À Shanghai, de nombreux restaurants proposent ce « caviar de l’Orient », à plusieurs centaines d’euros le bol. Le public féminin est particulièrement visé, les nids d’hirondelles se voyant prêter des vertus de rajeunissement de la peau et de bienfait pour les femmes enceintes. Un spa de luxe de Shanghai le propose même à ses clientes enceintes au menu de son restaurant, ainsi que sous forme de crèmes de beauté, vendues plus de 500 euros le coffret cadeau. Ces nids d’oiseaux se vendent aussi en ligne, notamment intégrés à des bonbons. « En Chine, les nids d’hirondelles sont un stimulant traditionnel vraiment connu et apprécié depuis des lustres », explique Zhang Yi, propriétaire du restaurant NestCha de Shanghai. « C’est bon pour les femmes, les vieux, les enfants et les hommes », assure la restauratrice.

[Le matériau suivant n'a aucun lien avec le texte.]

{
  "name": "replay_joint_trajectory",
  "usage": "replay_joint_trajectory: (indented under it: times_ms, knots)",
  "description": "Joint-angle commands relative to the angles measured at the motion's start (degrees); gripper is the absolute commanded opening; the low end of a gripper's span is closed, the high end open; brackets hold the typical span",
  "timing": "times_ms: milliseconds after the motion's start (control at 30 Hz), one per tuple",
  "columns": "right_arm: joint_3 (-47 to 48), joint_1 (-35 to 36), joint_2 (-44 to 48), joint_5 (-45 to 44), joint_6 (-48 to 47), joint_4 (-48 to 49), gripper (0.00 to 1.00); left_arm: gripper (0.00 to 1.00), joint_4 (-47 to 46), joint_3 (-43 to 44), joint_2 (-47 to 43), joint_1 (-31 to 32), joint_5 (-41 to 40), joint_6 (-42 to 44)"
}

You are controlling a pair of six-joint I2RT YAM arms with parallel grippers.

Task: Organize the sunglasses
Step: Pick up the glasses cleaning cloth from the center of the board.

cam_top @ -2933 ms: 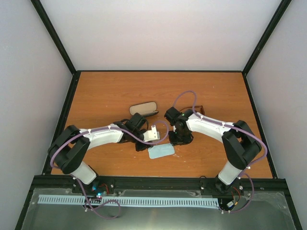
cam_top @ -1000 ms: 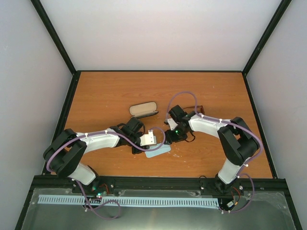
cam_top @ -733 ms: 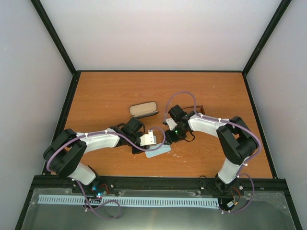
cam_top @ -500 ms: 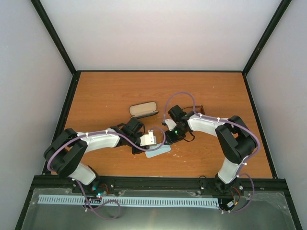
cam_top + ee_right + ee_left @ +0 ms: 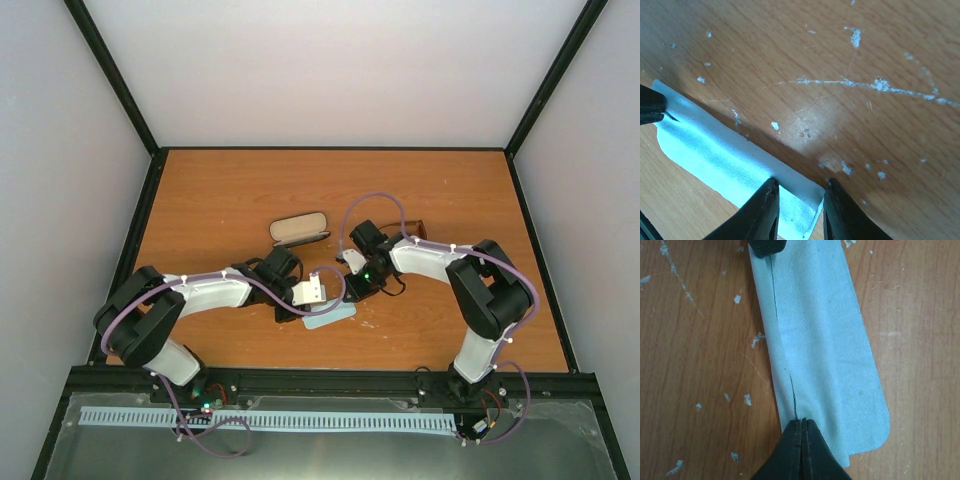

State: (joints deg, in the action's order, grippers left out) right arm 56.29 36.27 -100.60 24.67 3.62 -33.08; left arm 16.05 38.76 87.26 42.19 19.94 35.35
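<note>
Top external view puts the small brown-tinted sunglasses [image 5: 417, 227] on the orange wooden table [image 5: 220, 190], just beyond the right forearm and mostly hidden by it, well apart from both hands. The black oblong glasses case [image 5: 298, 228] lies open just beyond the left wrist. Both hands sit low over the pale blue soft cloth [image 5: 825, 340], which is folded lengthwise into a strip. The left hand [image 5: 802, 424] has its fingers pressed together on the fold line at one end, pinching the cloth. The right hand [image 5: 801, 185] has its fingers a little spread, straddling the corner at the opposite end without closing on it. If the right hand closes and pulls while the left is clamped, the fold could likely be dragged open or the strip skewed. Both sets of fingertips are close to the wood, so a lower dip could scrape or jam. The hands are near each other, so a careless swing might knock the wrists together or catch a purple cable. A backward sweep of the right forearm could shove the sunglasses. Bare wood shows on the far half of the table and to the right of the cloth, and the black frame rails are well apart from the work.
</note>
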Motion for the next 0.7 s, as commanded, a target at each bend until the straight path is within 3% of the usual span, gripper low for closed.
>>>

Les nids d’hirondelles sont récoltés trois ou quatre fois par an
La transformation de ces nids d’hirondelles en mets de luxe est bien loin de leurs modestes origines dans le sud de la Birmanie. Le procédé de collecte traditionnel était périlleux : les Birmans les récoltaient en escaladant les falaises des îles où les hirondelles venaient naturellement nicher. Aujourd’hui, les nids d’hirondelles sont récoltés trois ou quatre fois par an, pour satisfaire le gourmand marché chinois. Pendant des décennies, le secteur a été contrôlé par un puissant conglomérat économique militaire, qui a perdu son monopole en 2016. A Bokpyin, près de Myeik, producteurs de nids d’hirondelles et professionnels du tourisme se disputent désormais à prix d’or les terrains, faisant grimper les prix au niveau de ceux de Rangoun, la capitale économique birmane. Car cette région de bord de mer, prisée des hirondelles, l’est aussi des opérateurs du tourisme.